Some months ago I had a communication from a member of Conrad Black's defense team. The jury had just convicted him on four of the 13 charges brought against him. Said the lawyer to however many hundred people she addressed: "Over the next few weeks, the court will be pondering the future of Conrad Black. Please write to the judge about him and stress, if you will, what may be the extenuating factors she should consider in meting out sentence."
That was a painful commission for friends of Conrad Black. It seemed to this friend, as to quite a few others, that he probably was guilty on at least some of the charges. Now, being guilty of fraud and obstruction of justice (i.e., withholding evidence) is not quite the same thing as being Lee Harvey Oswald taking aim at the profile of John F. Kennedy in Dallas at noon on Nov. 22, 1963. And in any case, there were enough complications in this case to allow Black's lawyers to assert that what he had done was something this side of point-blank crime.
From the first day, Black had said that he didn't do it and, anyway, even if he did, it wasn't illegal. This is a form of "pleading in the alternative": John didn't kill the chicken, killing chickens isn't illegal, and in any event, here is a chicken alive and well.
I cautioned myself, in writing to the judge, not to get into that act.

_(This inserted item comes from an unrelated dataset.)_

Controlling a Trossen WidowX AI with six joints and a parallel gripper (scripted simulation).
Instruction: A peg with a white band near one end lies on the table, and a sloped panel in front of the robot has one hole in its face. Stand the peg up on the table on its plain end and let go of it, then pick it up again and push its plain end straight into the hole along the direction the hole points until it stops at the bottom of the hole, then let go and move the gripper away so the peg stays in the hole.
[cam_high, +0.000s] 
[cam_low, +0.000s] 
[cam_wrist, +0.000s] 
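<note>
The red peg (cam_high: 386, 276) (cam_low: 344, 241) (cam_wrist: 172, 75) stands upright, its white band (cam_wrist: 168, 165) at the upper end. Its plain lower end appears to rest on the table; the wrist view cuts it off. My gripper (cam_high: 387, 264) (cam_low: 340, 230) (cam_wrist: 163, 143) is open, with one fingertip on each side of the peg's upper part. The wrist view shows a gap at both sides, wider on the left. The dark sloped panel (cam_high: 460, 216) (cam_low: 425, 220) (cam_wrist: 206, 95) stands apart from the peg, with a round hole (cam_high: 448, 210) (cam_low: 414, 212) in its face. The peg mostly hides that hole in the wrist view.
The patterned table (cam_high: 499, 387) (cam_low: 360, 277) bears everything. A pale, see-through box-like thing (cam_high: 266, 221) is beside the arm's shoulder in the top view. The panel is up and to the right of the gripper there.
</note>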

A judge who had sat through a four-month-long trial, listened to learned arguments by the prosecution and the defense as to form and fact, and heard a dozen witnesses testify as to what actually did happen, would be in no mood to be told by a journalist that the whole thing was crapola and maybe she should try out a different profession.

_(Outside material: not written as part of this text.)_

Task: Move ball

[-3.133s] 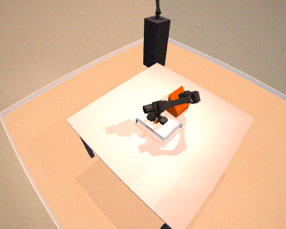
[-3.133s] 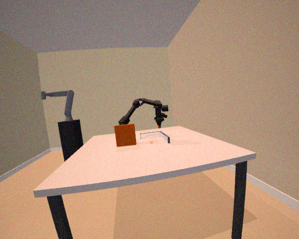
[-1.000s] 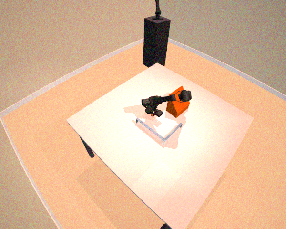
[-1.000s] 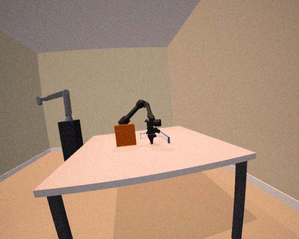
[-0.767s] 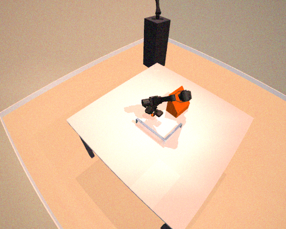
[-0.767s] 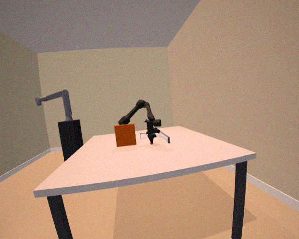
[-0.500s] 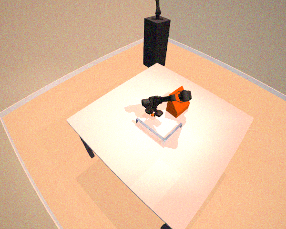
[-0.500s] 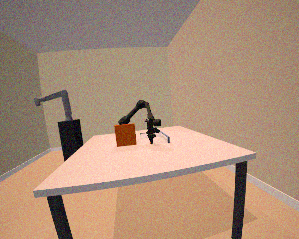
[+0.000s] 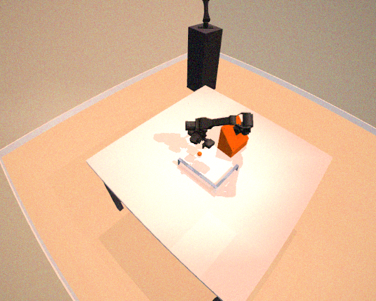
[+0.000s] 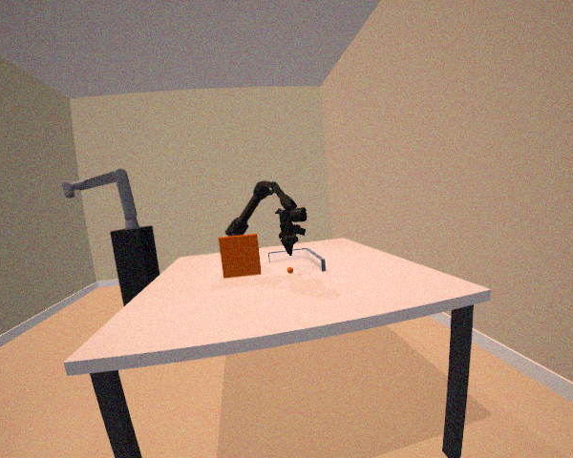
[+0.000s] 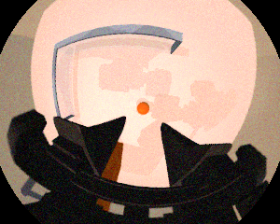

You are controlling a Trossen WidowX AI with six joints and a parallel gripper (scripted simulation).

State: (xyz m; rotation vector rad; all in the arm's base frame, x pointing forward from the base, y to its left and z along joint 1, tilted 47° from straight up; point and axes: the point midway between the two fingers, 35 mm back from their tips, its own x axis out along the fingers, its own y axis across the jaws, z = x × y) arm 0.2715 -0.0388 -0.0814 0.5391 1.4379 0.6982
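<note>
Ball: a small orange ball (image 9: pixel 199 153) lies on the white table (image 9: pixel 168 207), free of the gripper, near the table's middle and somewhat toward the far edge as the exterior view has it.
Ball and walls: it sits on the open side of the two clear walls (image 9: pixel 210 176), near the free end of the longer wall and touching neither wall; the wrist view shows it between the camera and the corner.
Resting spot: the see-through copy cannot be made out in any view.
Gripper: the gripper (image 10: pixel 289 252) hangs above the table, pointing down, its tips clear of the ball and above it.
Gripper state: fingers spread about halfway, with nothing between them; in the wrist view the ball shows in the gap, down on the table beyond the tips.
Arm: the dark arm (image 10: pixel 257 201) arches up from its base and over to the gripper.
Base block: an orange block (image 10: pixel 239 255) stands on the table beside the walls, toward the far left corner in the exterior view.
Beyond the table: a black pedestal (image 10: pixel 135 259) carrying a grey arm (image 10: pixel 110 189) stands on the floor off the table's far left corner.
</note>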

Well, I abided by that counsel, and I have to imagine that other friends of the defendant did the same thing.
But Conrad Black did not. He stand was absolutely consistent from Day One. The charges were foolish; they sought to vest in judicial infamy that which is in the nature of things blameless. Moreover, the people who were contending otherwise were obtuse and vindictive, and should be put away somewhere to prevent the toxification of the common law and the resources of reason on Earth.

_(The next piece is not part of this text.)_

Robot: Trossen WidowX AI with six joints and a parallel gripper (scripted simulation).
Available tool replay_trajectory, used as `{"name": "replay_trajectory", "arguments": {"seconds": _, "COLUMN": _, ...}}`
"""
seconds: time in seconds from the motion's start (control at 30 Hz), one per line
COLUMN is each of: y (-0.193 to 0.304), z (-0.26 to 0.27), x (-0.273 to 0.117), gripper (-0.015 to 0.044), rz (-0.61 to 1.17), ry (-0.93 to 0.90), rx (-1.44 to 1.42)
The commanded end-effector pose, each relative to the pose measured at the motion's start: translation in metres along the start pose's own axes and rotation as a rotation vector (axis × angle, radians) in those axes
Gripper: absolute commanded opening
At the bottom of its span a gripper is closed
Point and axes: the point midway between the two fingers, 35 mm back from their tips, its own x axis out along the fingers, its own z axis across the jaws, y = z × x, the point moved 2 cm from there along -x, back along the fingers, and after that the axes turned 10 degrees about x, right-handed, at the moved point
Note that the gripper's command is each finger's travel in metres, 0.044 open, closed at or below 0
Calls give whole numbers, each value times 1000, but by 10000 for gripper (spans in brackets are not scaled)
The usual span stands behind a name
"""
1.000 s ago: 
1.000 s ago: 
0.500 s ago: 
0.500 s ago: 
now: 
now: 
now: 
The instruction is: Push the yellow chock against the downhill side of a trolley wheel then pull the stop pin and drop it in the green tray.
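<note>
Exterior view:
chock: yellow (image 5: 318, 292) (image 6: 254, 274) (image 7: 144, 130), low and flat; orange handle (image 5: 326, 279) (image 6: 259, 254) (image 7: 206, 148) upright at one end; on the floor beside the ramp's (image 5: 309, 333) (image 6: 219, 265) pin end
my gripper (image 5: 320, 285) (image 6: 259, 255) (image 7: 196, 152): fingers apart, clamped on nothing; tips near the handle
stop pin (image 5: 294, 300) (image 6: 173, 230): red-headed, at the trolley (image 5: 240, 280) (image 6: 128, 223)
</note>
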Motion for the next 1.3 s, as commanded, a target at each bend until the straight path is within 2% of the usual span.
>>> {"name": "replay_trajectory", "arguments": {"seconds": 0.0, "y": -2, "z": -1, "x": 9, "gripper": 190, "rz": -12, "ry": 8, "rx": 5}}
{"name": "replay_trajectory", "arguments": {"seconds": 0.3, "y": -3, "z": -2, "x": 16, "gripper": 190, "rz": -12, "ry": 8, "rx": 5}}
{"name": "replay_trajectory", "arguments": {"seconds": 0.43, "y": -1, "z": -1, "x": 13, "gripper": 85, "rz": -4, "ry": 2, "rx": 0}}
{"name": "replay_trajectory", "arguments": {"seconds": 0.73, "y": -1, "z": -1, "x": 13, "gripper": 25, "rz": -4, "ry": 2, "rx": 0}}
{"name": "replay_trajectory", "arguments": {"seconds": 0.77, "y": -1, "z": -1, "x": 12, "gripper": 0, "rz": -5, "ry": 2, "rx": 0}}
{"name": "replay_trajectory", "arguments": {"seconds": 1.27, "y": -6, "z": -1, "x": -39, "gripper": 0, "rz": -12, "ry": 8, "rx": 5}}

One came upon friend after friend of the defendant, in the months before sentencing, who, while perhaps permitting themselves a smile of furtive satisfaction over the raw impiety of it all, would agree: Conrad is out of his mind to pursue that line of defense.
On the question we were asked by the defense lawyer to address, Is Black an honorable fellow, responsible for good deeds and benevolent thought? there was among his friends what I would guess was close to unanimity of opinion that Conrad Black has nobly enhanced the human cause.
At this point, heady passions broke into the theater. What about poor people? What about Canadians? What about the common man?
It is an adage of life itself that the man who gives away a penny incurs resentment in those who ask why he didn't give away two pennies. And what about the means by which he achieved his surplus in the first place?
As for his fellow Canadians, when Conrad Black announced that he was willing to surrender his Canadian citizenship in order to abide in London with the lords of the realm, impulses of resentment were kindled, and from the tumult one could make out the guttural sound of, "What's wrong with Toronto, my lord?"
This is the moment, perhaps, for a little reflective thought, to the effect that the tragedy is now complete in the matter of Conrad Black. Only he had the courage and the sweep to throw it all away. Leaving, for his friends, just terrible sadness that it should have come to this.